[Stored records]
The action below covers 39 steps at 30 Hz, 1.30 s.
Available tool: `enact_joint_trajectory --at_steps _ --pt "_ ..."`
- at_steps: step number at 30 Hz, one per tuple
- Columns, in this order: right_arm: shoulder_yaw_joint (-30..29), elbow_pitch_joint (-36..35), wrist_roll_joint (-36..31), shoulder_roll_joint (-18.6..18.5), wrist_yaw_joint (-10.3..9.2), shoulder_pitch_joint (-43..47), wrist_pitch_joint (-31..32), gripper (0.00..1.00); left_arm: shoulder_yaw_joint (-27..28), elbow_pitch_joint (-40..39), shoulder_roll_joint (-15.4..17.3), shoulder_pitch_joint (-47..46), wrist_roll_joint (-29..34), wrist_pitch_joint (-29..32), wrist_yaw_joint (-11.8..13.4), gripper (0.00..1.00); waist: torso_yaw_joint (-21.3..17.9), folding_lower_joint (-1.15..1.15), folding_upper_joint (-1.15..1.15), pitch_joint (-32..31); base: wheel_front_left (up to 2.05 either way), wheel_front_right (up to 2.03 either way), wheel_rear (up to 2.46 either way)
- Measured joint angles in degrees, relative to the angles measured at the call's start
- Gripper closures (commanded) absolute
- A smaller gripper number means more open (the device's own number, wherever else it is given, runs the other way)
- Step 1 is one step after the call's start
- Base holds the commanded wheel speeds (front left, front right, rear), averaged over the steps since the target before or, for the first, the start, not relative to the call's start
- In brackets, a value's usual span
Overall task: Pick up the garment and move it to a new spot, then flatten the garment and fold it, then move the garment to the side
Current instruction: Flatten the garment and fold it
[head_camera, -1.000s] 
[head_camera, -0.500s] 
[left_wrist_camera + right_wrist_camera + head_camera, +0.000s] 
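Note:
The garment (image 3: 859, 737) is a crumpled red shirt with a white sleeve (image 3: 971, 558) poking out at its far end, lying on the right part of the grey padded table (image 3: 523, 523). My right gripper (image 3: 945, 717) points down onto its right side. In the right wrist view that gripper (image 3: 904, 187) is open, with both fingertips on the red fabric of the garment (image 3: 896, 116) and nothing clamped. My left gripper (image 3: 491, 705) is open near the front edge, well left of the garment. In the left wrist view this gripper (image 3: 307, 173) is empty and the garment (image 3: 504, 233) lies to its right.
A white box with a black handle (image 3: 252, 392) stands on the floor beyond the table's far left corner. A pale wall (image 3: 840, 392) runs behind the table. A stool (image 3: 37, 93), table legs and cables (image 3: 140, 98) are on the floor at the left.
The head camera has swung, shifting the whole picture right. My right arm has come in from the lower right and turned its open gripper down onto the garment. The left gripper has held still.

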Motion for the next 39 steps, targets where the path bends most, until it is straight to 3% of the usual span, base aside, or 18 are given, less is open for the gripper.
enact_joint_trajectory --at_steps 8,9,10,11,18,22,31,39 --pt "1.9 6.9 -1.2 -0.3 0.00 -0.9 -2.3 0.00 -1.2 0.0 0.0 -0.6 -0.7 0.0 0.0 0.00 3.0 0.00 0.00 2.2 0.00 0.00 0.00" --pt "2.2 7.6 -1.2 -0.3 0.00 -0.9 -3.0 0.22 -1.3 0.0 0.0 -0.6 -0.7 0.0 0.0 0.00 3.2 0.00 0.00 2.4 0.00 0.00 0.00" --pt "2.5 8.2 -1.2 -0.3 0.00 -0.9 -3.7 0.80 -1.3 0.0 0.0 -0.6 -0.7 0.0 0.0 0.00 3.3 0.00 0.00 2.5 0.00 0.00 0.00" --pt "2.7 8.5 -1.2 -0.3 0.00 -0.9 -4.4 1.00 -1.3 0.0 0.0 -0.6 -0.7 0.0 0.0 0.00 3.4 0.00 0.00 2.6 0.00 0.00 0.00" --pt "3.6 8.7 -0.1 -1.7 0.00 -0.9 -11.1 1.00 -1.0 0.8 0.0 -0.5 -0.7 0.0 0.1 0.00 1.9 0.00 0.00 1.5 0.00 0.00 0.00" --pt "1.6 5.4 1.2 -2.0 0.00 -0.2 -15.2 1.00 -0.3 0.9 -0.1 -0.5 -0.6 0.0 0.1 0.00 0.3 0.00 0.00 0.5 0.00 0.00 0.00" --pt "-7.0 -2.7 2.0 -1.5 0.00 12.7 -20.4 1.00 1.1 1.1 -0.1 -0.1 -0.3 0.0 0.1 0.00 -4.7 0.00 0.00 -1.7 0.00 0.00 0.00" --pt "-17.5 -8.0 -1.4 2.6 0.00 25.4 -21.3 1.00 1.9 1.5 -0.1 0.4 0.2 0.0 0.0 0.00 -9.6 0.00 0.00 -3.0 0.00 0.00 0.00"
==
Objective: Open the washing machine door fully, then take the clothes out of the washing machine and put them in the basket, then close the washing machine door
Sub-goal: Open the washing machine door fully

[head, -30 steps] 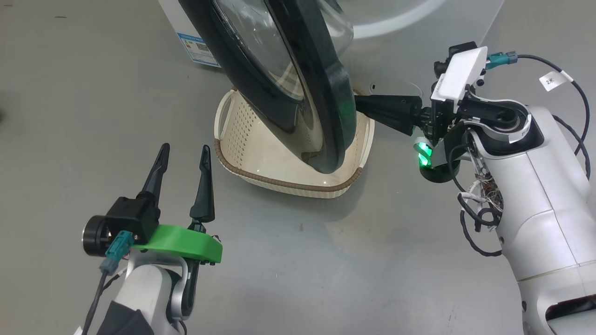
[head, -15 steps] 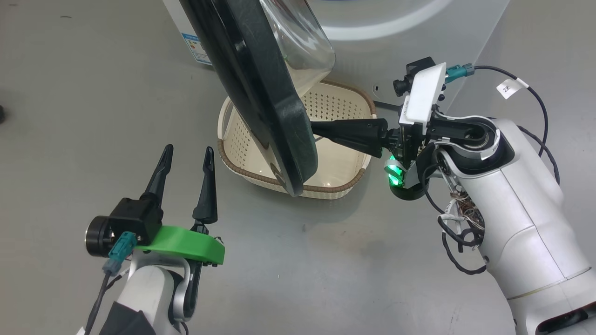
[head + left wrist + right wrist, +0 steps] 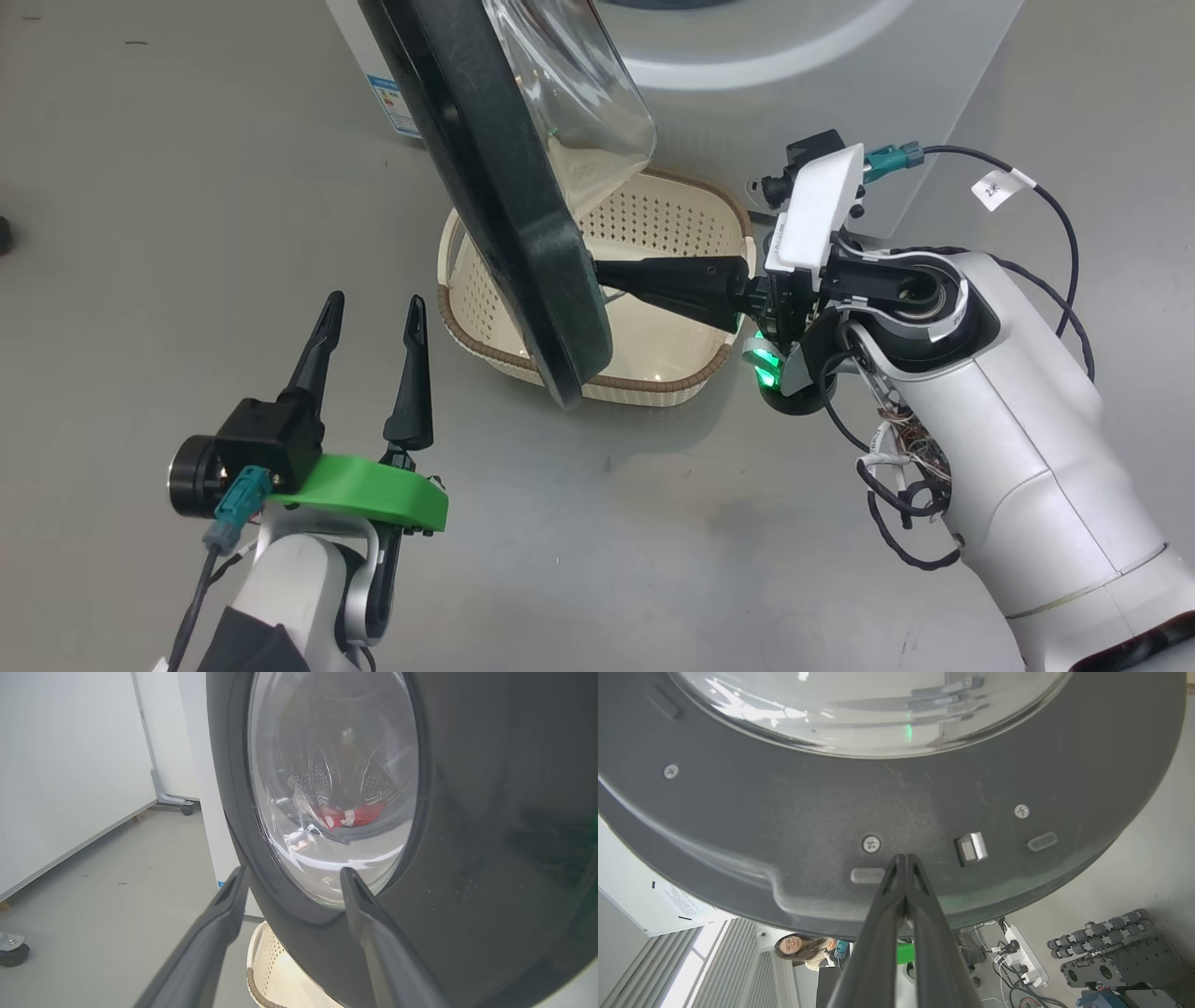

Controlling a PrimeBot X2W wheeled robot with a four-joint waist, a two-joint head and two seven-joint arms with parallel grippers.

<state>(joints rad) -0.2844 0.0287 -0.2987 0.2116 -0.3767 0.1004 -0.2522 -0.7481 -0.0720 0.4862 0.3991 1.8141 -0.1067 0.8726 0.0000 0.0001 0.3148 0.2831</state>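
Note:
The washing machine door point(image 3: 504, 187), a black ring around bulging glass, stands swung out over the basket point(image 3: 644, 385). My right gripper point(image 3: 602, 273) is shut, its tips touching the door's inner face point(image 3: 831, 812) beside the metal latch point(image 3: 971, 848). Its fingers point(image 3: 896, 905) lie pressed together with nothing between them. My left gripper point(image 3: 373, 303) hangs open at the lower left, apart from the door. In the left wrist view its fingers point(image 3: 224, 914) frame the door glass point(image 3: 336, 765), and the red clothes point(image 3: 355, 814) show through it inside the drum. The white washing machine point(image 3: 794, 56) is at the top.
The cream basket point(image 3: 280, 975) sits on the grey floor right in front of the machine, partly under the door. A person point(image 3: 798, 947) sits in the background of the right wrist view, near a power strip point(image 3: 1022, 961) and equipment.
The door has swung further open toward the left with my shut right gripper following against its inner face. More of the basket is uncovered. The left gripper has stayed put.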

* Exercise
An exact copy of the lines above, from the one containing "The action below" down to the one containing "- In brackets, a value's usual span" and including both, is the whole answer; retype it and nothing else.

* Task answer
The action below covers 39 steps at 30 Hz, 1.30 s.
Available tool: `enact_joint_trajectory --at_steps _ --pt "_ ..."`
- at_steps: step number at 30 Hz, one per tuple
- Columns, in this order: right_arm: shoulder_yaw_joint (-30..29), elbow_pitch_joint (-36..35), wrist_roll_joint (-36..31), shoulder_roll_joint (-18.6..18.5), wrist_yaw_joint (-10.3..9.2), shoulder_pitch_joint (-43..47), wrist_pitch_joint (-31..32), gripper (0.00..1.00); left_arm: shoulder_yaw_joint (-27..28), elbow_pitch_joint (-40..39), shoulder_roll_joint (-15.4..17.3), shoulder_pitch_joint (-47..46), wrist_roll_joint (-29..34), wrist_pitch_joint (-29..32), wrist_yaw_joint (-11.8..13.4), gripper (0.00..1.00); waist: torso_yaw_joint (-21.3..17.9), folding_lower_joint (-1.15..1.15), folding_upper_joint (-1.15..1.15), pitch_joint (-32..31); base: wheel_front_left (up to 2.05 either way), wheel_front_right (up to 2.03 either way), wheel_rear (up to 2.46 either way)
- Measured joint angles in degrees, relative to the angles measured at the call's start
- Gripper closures (commanded) absolute
- A smaller gripper number means more open (the device's own number, wherever else it is given, runs the other way)
- Step 1 is one step after the call's start
- Base holds the commanded wheel speeds (front left, front right, rear), averaged over the steps since the target before or, for the first, the start, not relative to the call's start
- In brackets, a value's usual span

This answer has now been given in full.